*What is required*. Please return the lines, both ends included, that run from the one containing "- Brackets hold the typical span" to the last line of the data below, exactly and alone.

Records drawn from a dataset
------------------------
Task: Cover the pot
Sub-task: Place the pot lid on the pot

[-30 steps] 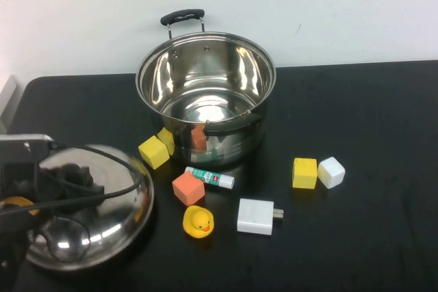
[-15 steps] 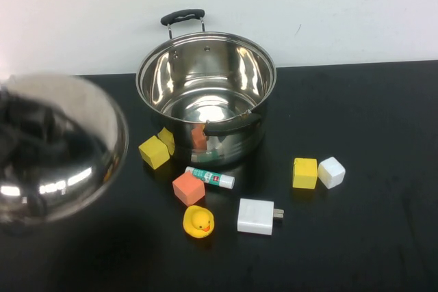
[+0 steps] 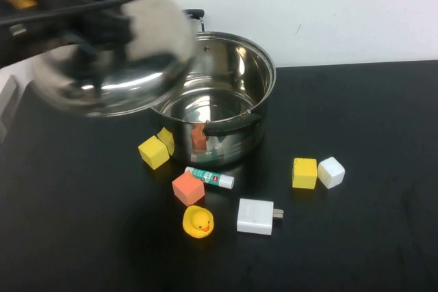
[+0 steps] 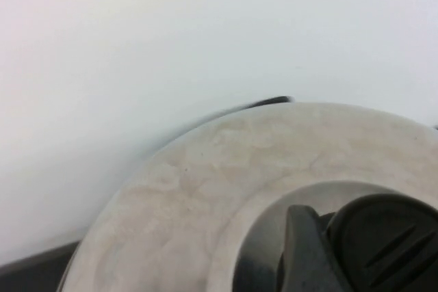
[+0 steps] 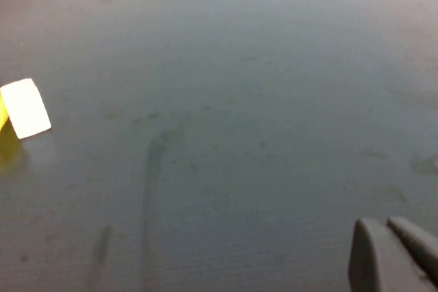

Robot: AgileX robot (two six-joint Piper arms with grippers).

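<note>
The pot (image 3: 268, 76), large and shiny steel with black handles, stands open at the back middle of the black table. My left gripper (image 3: 92, 29) is shut on the black knob (image 4: 387, 241) of the domed steel lid (image 3: 120, 73). It holds the lid tilted in the air at the upper left, and in the high view the lid overlaps the pot's left rim. One finger (image 4: 301, 251) shows against the knob in the left wrist view. My right gripper (image 5: 391, 229) is shut and empty over bare table, out of the high view.
Two yellow blocks (image 3: 153, 152), a glue stick (image 3: 209, 178), an orange block (image 3: 188, 188), a rubber duck (image 3: 198, 221) and a white charger (image 3: 255, 216) lie in front of the pot. A yellow block (image 3: 304, 172) and a white block (image 3: 331, 171) lie to the right.
My left gripper has lifted the lid from the table's front left and carried it up and back toward the pot. Nothing else has moved.
</note>
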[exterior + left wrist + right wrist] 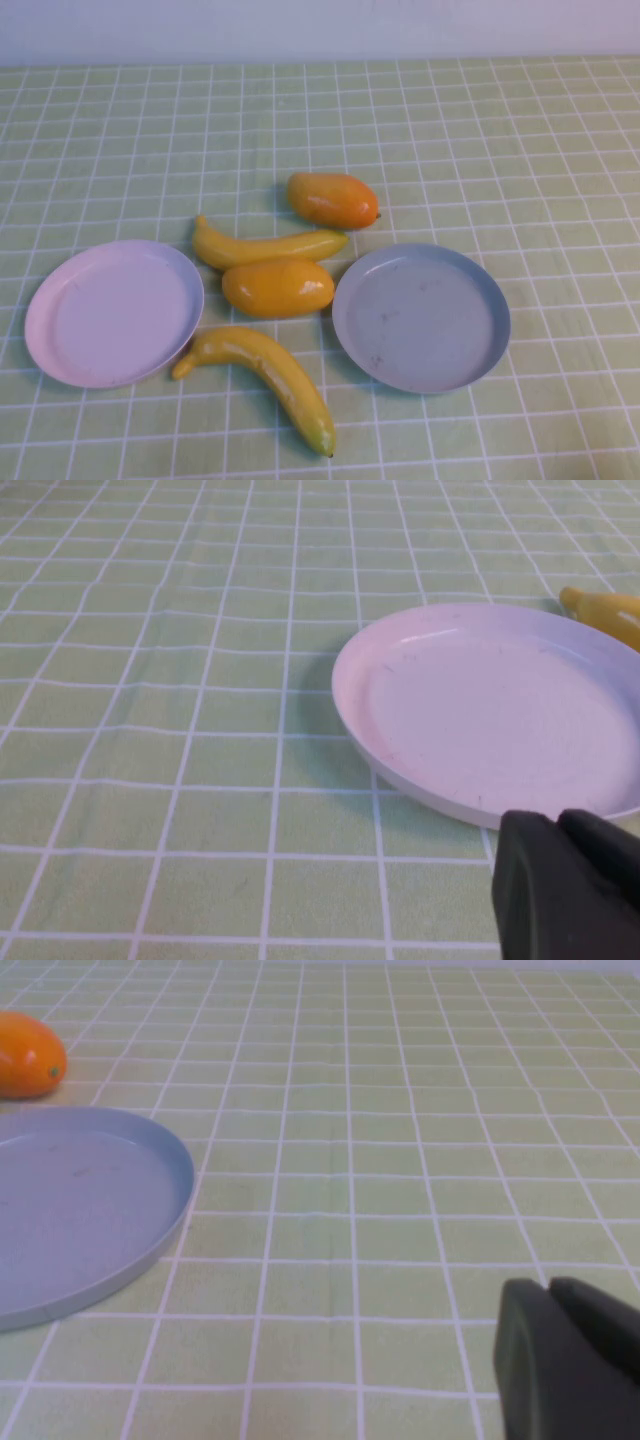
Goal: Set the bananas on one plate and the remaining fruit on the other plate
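In the high view two yellow bananas lie on the cloth, one (pixel 268 248) between the plates and one (pixel 268 376) nearer the front. An orange-yellow fruit (pixel 278 288) lies between them and a more orange-red fruit (pixel 333 200) lies farther back. The pale pink plate (pixel 112 312) at the left and the grey-blue plate (pixel 420 316) at the right are both empty. My left gripper (pixel 560 825) is shut and empty, just short of the pink plate (pixel 480 710). My right gripper (pixel 550 1295) is shut and empty, beside the grey-blue plate (pixel 70 1210). Neither arm shows in the high view.
A green checked cloth (pixel 480 140) covers the whole table. A white wall runs along the table's far edge. A banana tip (pixel 605 610) shows beyond the pink plate, and the orange-red fruit (pixel 28 1055) beyond the grey-blue plate.
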Controlling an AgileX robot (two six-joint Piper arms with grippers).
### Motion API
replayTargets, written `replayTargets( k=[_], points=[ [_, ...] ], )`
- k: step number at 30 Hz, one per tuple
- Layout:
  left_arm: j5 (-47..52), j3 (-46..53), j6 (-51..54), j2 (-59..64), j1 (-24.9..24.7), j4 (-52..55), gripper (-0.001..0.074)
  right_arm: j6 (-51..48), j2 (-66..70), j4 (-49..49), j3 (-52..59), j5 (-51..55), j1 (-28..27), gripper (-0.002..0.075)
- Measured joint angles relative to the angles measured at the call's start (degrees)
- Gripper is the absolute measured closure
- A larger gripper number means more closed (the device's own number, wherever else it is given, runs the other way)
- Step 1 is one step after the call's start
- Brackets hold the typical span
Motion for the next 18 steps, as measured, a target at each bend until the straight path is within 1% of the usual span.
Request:
replayTargets(
  k=[10,18],
  points=[
    [-0.1,0.0,-0.5,0.0,0.0,0.1,0.0736,0.0,0.0,0.0,0.0,0.0,0.0,0.0741],
    [-3.2,0.0,-1.1,0.0,0.0,-2.0,0.0737,0.0,0.0,0.0,0.0,0.0,0.0,0.0741]
  ],
)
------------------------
*Task result*.
- Brackets hold the typical span
Motion for the next 18 steps, as measured, a target at each bend until the straight path is within 1% of the usual span.
Request:
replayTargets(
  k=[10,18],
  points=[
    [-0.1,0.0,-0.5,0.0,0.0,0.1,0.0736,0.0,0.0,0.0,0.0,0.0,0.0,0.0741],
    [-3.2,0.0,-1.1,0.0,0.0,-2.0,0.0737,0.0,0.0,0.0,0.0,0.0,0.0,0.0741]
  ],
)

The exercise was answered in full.